May to hail breakthrough

It was a long time coming and very much at the eleventh hour, but the U.K. and EU finally managed to make sufficient progress for talks to move on to stage two of the Brexit process.

However, one man’s negotiation is another man’s capitulation and what was agreed seems to have been nothing more than an acceptance that a larger than originally offered financial settlement was needed, that the Irish border would continue to favour Dublin and the European Court of Human rights would still oversee the EU citizens who choose to remain in the U.K. following Brexit.

The agreement is neither momentous or hard fought. It could have been reached long before the deadline had the U.K. negotiating team not prevaricated quite so much and realized that there would be little or no concession from Brussels. Clearly the political ramifications of simply acquiescing to the demands of Brussels would have been severe, but the negotiations could/would have moved on more quickly.

Traders “voted with their feet” on the agreement pushing Sterling lower against the common currency although this week’s data releases and MPC meeting could see it fall further.  Inflation is likely to be unchanged at 3% and the gap between incomes and prices will also remain the same.

NFP Confirms hike. Just!

The likelihood of a rate hike, following this week’s FOMC meeting in the U.S, remains just about on track following Friday’s employment report. The headline number exceeded traders’ expectations although the October figure was revised lower. 228k new job were created but the earnings data disappointed. The rate of increase in hourly earnings fell from 0.3% in October to 0.2% in November.

The dollar index hardly reacted to the data with a hike already priced in. The risk is clearly to the downside should there be no hike this week. The primary driver of the dollar is interest rate policy and it is receiving support from the Eurozone where rates are unlikely to be raised in the next year or so and the U.K. where the ill-advised hike last month is unlikely to be repeated any time soon.
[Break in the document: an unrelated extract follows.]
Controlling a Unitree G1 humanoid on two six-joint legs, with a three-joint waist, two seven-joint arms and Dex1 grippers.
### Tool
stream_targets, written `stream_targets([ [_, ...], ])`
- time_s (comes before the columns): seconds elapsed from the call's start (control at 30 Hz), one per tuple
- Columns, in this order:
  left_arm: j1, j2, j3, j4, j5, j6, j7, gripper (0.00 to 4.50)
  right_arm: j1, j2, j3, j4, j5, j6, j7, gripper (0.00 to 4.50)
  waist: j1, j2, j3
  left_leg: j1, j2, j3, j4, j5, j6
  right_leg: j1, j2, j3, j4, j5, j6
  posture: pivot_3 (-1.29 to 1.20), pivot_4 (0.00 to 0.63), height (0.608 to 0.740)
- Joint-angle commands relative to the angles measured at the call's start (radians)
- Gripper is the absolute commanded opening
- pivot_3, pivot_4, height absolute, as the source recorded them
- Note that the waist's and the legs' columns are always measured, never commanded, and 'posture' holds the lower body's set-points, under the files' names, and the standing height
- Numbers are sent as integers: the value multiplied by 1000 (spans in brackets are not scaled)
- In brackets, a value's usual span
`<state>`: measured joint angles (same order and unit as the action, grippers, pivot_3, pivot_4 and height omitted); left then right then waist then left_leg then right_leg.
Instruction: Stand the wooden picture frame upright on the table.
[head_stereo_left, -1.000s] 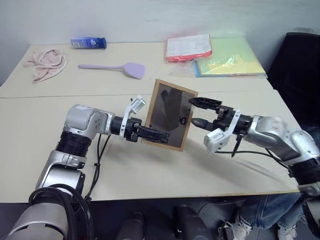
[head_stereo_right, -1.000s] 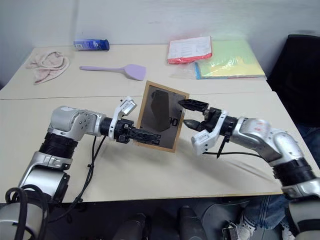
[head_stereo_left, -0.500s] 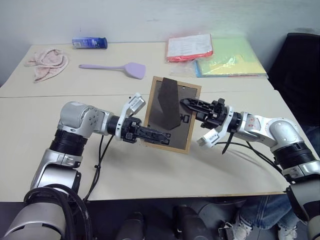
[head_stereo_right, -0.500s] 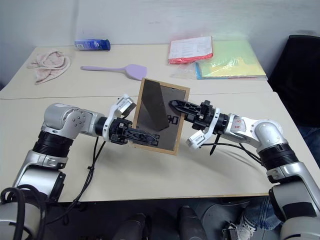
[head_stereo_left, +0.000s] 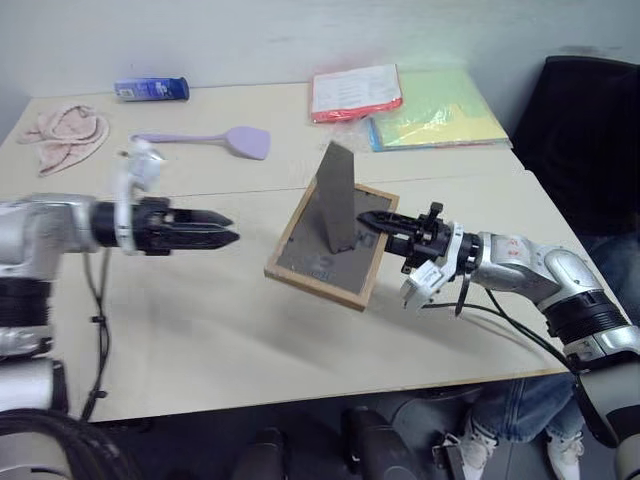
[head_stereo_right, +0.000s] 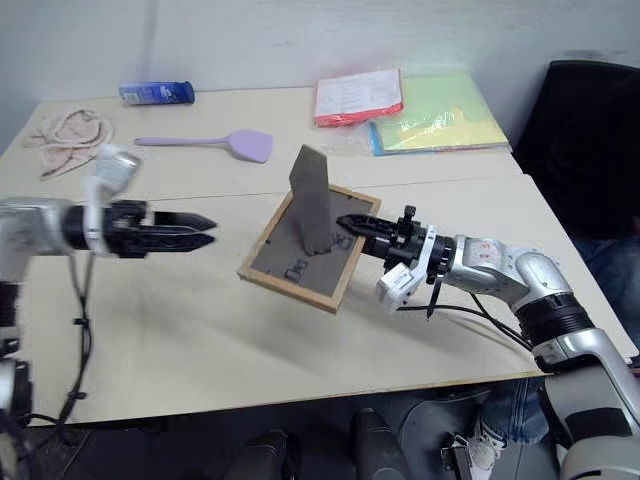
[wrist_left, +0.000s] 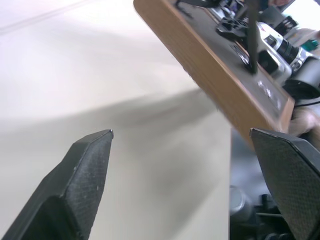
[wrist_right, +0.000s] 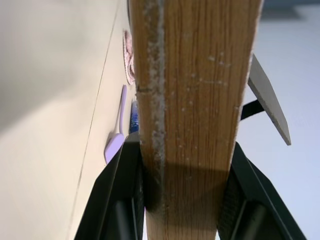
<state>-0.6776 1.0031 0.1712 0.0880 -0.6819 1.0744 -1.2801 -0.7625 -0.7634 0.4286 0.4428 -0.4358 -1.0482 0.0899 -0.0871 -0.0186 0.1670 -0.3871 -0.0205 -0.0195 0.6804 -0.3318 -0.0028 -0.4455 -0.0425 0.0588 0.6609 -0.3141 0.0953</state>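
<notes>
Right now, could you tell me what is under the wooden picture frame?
The wooden picture frame is tilted back-side up, its fold-out stand raised. The right gripper clamps its right edge. Beneath lies the table in shadow. The frame's front is covered, facing down.

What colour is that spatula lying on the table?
Pale purple; the spatula shows best in the right eye view.

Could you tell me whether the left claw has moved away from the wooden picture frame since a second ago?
Yes. The left claw has let go of the wooden picture frame and drawn off leftward, open.
</notes>
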Motion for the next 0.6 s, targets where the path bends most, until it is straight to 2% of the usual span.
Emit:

By the end of the week, traders will be closing their books for the year as those who have been profitable hold onto what they have and those who have had a disappointing year realize it is better to start again in January. Next year will be characterized by a change at the top in the Fed with Jerome Powell bringing a more pragmatic approach to the Fed Chair.

Bitcoin moves a step closer to the mainstream

Like Hoover or Kleenex, Bitcoin is becoming both a “brand” and the generic term for all cryptocurrencies. While many see the incredible rise in the price of bitcoin as a bubble its move towards general acceptance has meant that more and more people are “getting involved” although the complicated way wallets are created and used together with the relatively slow and expensive movement of coins between wallets means that speculation rather than usage will continue to be the main driver.
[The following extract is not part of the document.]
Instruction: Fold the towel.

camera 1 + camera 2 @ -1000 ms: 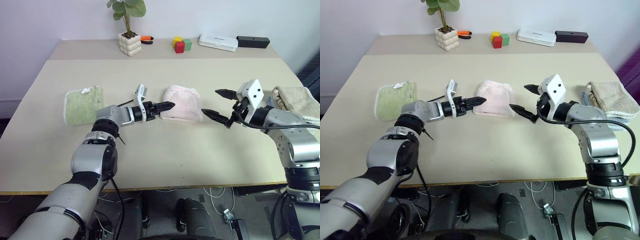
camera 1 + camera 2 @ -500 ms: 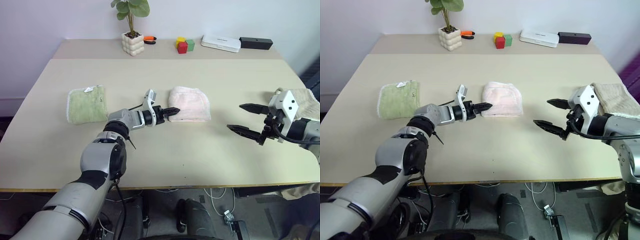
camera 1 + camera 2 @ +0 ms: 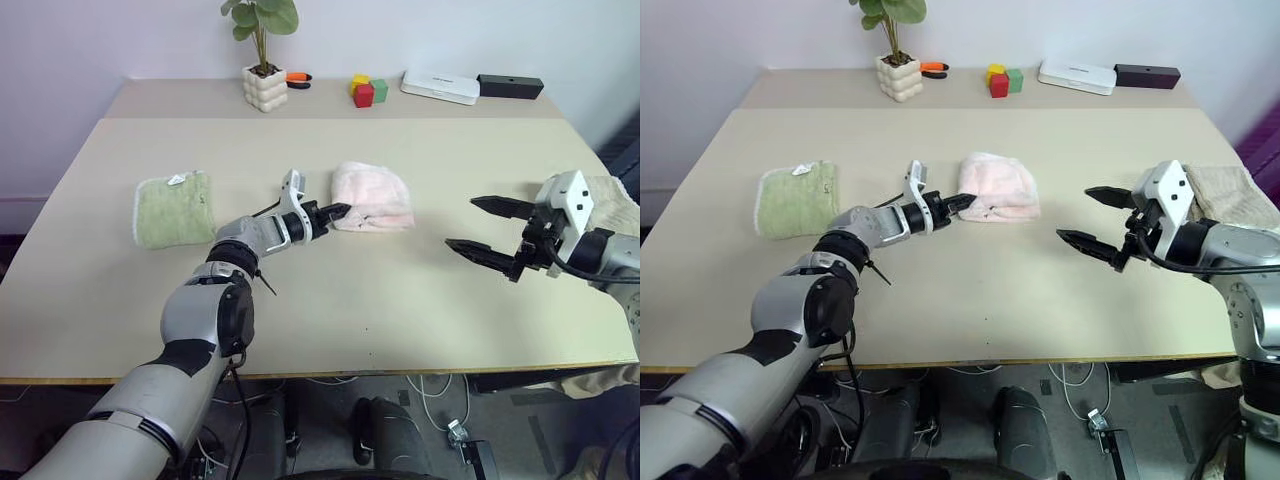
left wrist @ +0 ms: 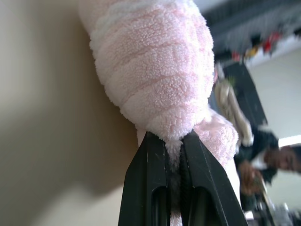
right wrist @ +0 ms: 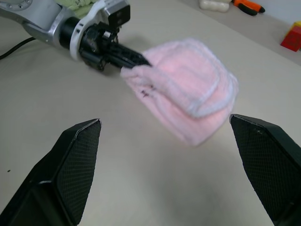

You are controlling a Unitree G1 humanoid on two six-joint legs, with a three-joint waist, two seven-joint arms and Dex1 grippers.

The start of Bitcoin trading on CBOE at 11.00 GMT last night was another major step forward. With the price rallying close to it’s all time high the fears of those who felt the bubble would burst have, so far, been unfounded.
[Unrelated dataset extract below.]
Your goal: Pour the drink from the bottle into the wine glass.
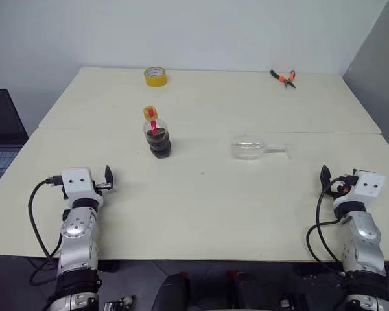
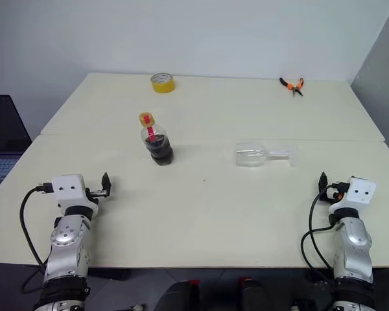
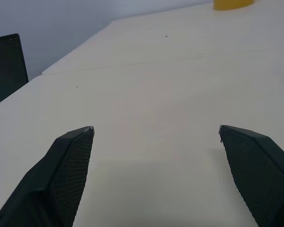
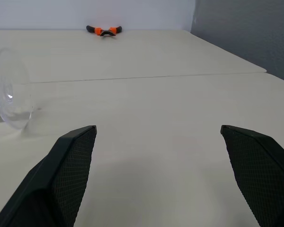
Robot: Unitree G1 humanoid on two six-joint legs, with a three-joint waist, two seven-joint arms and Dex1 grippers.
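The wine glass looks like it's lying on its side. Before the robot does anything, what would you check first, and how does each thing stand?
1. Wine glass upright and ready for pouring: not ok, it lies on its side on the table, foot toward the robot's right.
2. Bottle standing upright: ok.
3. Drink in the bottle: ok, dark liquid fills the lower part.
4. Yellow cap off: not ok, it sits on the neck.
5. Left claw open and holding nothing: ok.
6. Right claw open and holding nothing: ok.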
It is impossible to produce analysis for the cryptocurrency market in general or Bitcoin without betraying a personal bias. It is a “marmite” phenomenon.  In informal British usage, marmite is being used to fill a gap in the lexicon for describing something that people either love or hate. There is no middle ground, no meaningful technical analysis and no basis on which to build a believable case either way for where it will be in a month, let alone a year.